The lines to repeat are those below from the one containing "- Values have" down to the one containing "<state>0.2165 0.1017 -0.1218", both included; reproduce them exactly and nothing else.

━━━ Given information ━━━

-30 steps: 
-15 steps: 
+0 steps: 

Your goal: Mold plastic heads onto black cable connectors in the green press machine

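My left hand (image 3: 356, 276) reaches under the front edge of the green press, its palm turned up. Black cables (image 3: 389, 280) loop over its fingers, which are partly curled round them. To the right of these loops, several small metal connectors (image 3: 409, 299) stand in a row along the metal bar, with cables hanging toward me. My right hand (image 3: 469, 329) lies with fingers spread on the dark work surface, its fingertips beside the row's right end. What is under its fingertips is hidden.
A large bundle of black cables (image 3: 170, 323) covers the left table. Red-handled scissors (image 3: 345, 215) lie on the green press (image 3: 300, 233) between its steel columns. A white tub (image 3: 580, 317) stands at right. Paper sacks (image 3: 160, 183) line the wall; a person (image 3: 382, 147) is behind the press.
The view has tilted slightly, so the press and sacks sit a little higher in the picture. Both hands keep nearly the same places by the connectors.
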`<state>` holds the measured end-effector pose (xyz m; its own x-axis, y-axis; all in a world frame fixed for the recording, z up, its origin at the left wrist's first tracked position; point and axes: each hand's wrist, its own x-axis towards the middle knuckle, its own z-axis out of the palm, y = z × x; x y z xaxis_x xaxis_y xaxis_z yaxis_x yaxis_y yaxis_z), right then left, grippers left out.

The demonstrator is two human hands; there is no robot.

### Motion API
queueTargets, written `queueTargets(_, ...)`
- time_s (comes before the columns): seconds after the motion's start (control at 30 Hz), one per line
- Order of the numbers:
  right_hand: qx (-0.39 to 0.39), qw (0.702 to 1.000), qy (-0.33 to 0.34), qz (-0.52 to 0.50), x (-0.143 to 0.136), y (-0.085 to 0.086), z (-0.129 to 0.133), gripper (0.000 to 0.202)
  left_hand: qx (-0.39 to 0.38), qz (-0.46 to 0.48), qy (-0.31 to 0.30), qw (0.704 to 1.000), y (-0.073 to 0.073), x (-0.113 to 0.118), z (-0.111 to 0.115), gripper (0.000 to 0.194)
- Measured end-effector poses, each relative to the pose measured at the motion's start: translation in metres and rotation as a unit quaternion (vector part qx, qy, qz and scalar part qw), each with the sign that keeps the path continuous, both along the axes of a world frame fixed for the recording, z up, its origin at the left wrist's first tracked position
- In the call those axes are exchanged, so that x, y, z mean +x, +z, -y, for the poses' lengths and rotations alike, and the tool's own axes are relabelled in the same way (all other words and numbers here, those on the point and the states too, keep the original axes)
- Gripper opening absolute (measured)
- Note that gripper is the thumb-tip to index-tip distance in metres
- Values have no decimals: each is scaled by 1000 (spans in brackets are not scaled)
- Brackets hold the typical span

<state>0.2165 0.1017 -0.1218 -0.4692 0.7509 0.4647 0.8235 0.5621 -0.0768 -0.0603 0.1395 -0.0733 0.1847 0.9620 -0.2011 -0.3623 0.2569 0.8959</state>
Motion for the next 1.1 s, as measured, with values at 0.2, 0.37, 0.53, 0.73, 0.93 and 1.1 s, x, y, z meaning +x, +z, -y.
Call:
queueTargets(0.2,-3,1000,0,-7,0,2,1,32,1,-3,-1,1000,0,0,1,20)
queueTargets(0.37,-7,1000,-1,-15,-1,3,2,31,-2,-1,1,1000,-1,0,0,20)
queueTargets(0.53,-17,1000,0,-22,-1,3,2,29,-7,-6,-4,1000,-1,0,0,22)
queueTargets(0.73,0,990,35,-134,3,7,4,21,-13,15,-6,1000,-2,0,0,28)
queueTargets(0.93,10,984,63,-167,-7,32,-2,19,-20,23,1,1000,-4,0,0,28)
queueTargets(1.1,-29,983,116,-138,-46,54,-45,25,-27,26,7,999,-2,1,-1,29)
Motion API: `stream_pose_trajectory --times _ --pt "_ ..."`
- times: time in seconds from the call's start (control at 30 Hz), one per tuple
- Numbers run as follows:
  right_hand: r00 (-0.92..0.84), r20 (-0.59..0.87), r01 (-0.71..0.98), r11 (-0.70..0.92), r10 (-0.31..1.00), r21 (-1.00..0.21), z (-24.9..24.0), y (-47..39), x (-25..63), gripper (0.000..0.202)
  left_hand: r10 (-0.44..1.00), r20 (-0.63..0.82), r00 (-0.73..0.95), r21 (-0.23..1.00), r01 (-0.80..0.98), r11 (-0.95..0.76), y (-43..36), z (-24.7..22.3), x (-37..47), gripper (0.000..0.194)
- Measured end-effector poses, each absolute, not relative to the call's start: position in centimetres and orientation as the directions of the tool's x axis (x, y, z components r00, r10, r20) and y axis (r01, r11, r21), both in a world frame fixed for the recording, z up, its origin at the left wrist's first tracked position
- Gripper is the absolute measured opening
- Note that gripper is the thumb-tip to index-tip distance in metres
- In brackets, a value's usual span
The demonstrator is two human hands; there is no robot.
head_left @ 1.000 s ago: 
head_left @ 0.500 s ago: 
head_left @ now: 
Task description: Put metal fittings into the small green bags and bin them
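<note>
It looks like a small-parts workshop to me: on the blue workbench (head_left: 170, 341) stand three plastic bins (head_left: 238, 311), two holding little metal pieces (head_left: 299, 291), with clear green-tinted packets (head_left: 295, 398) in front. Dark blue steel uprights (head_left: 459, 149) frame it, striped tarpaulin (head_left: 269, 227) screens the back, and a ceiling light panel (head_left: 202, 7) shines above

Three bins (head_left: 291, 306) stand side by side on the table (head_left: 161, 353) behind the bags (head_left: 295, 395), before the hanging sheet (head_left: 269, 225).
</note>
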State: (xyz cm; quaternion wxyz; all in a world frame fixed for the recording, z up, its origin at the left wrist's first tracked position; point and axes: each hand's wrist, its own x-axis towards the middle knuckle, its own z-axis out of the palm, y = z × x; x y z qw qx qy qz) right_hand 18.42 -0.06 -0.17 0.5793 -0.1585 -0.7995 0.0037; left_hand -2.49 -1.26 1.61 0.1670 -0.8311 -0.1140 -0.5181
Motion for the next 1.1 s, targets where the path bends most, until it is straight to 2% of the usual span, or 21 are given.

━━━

◆ Solution to this task
- Values have no decimals: each is scaled by 1000 (spans in brackets are not scaled)
- Brackets hold the typical span

<state>0.2165 0.1017 -0.1218 -0.4692 0.7509 0.4647 0.8235 0.5621 -0.0768 -0.0603 0.1395 -0.0733 0.1847 0.9620 -0.2011 -0.3623 0.2569 0.8959</state>

No more output is expected.